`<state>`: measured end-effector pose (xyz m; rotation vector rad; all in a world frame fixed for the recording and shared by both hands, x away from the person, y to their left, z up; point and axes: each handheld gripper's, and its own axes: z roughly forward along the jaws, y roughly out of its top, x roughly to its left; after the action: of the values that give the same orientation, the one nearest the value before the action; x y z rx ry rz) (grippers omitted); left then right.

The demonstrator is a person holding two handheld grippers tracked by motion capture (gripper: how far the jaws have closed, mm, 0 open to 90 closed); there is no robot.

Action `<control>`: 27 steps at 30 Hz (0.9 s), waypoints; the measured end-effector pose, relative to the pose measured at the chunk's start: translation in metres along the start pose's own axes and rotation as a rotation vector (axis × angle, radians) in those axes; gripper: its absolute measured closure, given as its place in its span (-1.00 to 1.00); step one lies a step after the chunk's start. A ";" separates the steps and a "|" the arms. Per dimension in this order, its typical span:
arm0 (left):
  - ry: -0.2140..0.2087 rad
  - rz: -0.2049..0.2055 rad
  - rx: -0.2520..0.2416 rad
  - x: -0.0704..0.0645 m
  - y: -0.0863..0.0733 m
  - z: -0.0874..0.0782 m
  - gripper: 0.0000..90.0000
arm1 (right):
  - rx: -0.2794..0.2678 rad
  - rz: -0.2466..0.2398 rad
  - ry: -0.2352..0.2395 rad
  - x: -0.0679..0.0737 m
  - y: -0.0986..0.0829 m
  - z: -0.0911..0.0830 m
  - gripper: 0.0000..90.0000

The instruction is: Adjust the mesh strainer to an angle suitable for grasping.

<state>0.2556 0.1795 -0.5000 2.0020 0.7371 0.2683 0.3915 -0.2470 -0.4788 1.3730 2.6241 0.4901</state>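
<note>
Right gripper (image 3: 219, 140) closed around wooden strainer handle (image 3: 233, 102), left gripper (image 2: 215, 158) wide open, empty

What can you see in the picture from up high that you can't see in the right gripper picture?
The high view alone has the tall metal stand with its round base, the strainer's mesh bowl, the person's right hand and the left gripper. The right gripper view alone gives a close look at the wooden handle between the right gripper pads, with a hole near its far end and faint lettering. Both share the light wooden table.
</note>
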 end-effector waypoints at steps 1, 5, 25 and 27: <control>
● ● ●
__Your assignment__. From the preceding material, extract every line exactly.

__Output of the task__.
`<state>`: measured end-effector pose (xyz m; rotation vector rad; all in a world frame fixed for the recording and shared by both hands, x away from the person, y to their left, z up; point and axes: each handheld gripper's, and its own axes: z roughly forward along the jaws, y roughly out of its top, x roughly to its left; after the action: of the values that give the same orientation, the one nearest the value before the action; x y z rx ry rz) (grippers omitted); left then right.

The demonstrator is a person holding two handheld grippers tracked by motion capture (gripper: how far the jaws have closed, mm, 0 open to 90 closed); there is no robot.

Action `<control>`: 27 steps at 30 Hz (0.9 s), waypoints; the measured end-effector pose, relative to the pose measured at the chunk's start: translation in metres along the start pose's own axes and rotation as a rotation vector (axis × angle, radians) in those axes; gripper: its absolute measured closure, given as its place in its span (-1.00 to 1.00); step one lies a step after the chunk's start. A ";" separates the steps and a "|" the arms. Per dimension in this order, its typical span:
arm0 (left):
  - ry: -0.2140..0.2087 rad
  - rz: -0.2049..0.2055 rad
  - rx: -0.2520..0.2416 rad
  - x: -0.0704..0.0645 m
  - y: -0.0863..0.0733 m
  - z: -0.0874..0.0782 m
  - gripper: 0.0000..90.0000
arm1 (right):
  - rx: -0.2794..0.2678 rad
  - rz: -0.2466..0.2398 rad
  - ry: -0.2352..0.2395 rad
  - x: -0.0679..0.0737 m
  - y: -0.0986..0.0829 m
  - z: -0.0911..0.0830 m
  - gripper: 0.0000..90.0000

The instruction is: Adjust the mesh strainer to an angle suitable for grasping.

<state>0.2556 0.1795 -0.5000 2.0020 0.7371 0.2683 0.3915 -0.2470 -0.4788 1.3730 2.6241 0.4901</state>
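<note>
Right gripper (image 3: 219, 140) closed around wooden strainer handle (image 3: 233, 102), left gripper (image 2: 215, 158) wide open, empty

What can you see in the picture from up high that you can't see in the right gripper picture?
The high view alone has the tall metal stand with its round base, the strainer's mesh bowl, the person's right hand and the left gripper. The right gripper view alone gives a close look at the wooden handle between the right gripper pads, with a hole near its far end and faint lettering. Both share the light wooden table.
</note>
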 end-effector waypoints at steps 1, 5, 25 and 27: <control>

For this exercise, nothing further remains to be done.